Já dentro do prédio, dei de cara com aquela velha mexeriqueira, a faxineira do edifício. Entrei no ateliê e comecei a preparar a tela e as tintas. Foi quando minha tão sonhada modelo chegou. Estava com o mesmo vestido da véspera e explicou que passara a noite em claro numa festa. Eu pedi a ela que sentasse no lugar indicado e que olhasse para o alto, que imaginasse inocência, sofrimento... e que... Aí ela me enlaçou o pescoço com os braços e disse que eu era muito simpático. Eu afastei-a de mim e perguntei se ela tinha bebido.

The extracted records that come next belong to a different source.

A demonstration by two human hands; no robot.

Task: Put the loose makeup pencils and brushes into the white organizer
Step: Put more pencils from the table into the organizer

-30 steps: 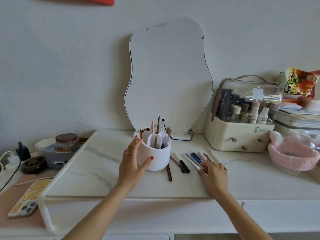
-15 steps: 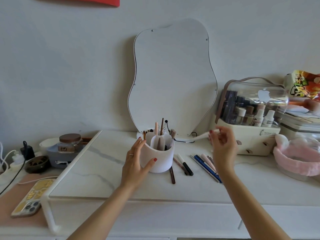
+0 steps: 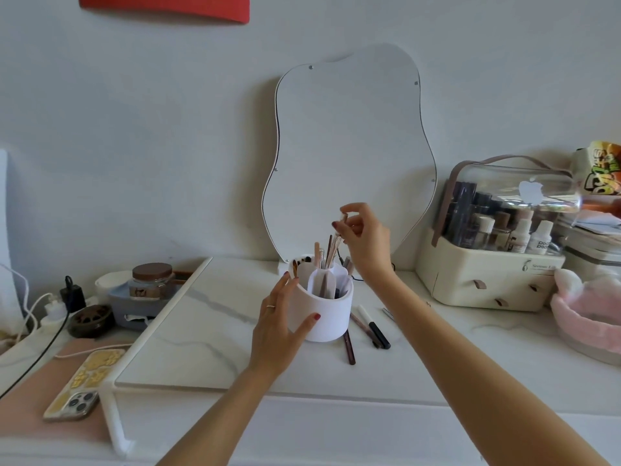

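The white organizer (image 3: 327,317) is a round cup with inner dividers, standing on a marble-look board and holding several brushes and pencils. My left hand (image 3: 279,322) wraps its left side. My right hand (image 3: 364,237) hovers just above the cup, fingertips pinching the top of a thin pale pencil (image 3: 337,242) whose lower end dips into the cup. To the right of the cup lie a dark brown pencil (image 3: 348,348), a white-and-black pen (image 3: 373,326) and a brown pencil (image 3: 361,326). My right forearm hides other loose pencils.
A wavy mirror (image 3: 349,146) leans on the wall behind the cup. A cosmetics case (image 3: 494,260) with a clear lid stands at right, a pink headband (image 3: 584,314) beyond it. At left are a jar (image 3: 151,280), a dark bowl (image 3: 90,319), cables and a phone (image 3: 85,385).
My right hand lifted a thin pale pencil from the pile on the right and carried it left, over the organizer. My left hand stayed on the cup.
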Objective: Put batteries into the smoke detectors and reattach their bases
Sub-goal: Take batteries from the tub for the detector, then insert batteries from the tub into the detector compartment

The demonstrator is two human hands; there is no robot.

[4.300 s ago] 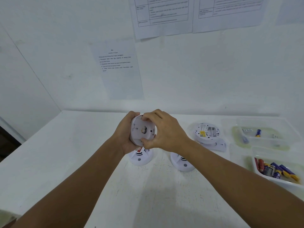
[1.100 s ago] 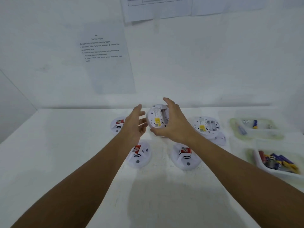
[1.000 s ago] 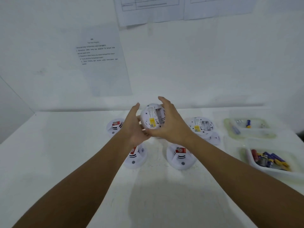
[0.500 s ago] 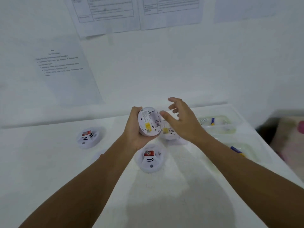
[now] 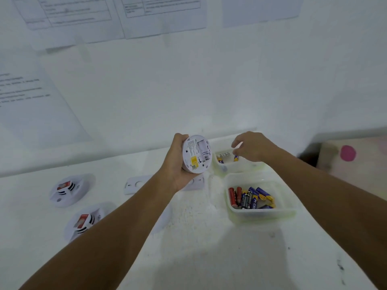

Ela disse que sim, que a festa estava ótima, que foi pena eu não ter estado lá e que pensou em mim todo o tempo. Enfim, ela confessou estar gostando de mim. Quando ela me enlaçou de novo eu a empurrei e ela caiu no divã. Neste momento, ela gritou. Num piscar de olhos, a faxineira entrou e saiu berrando: Assassino! Assassino!

A loira levantou-se e foi embora. Antes chamou-me de idiota. Eu suspirei ao ver que tudo estava perdido e que não conseguiria realizar meu grande sonho. Foi então que eu lamentei: Ah, minha Madona!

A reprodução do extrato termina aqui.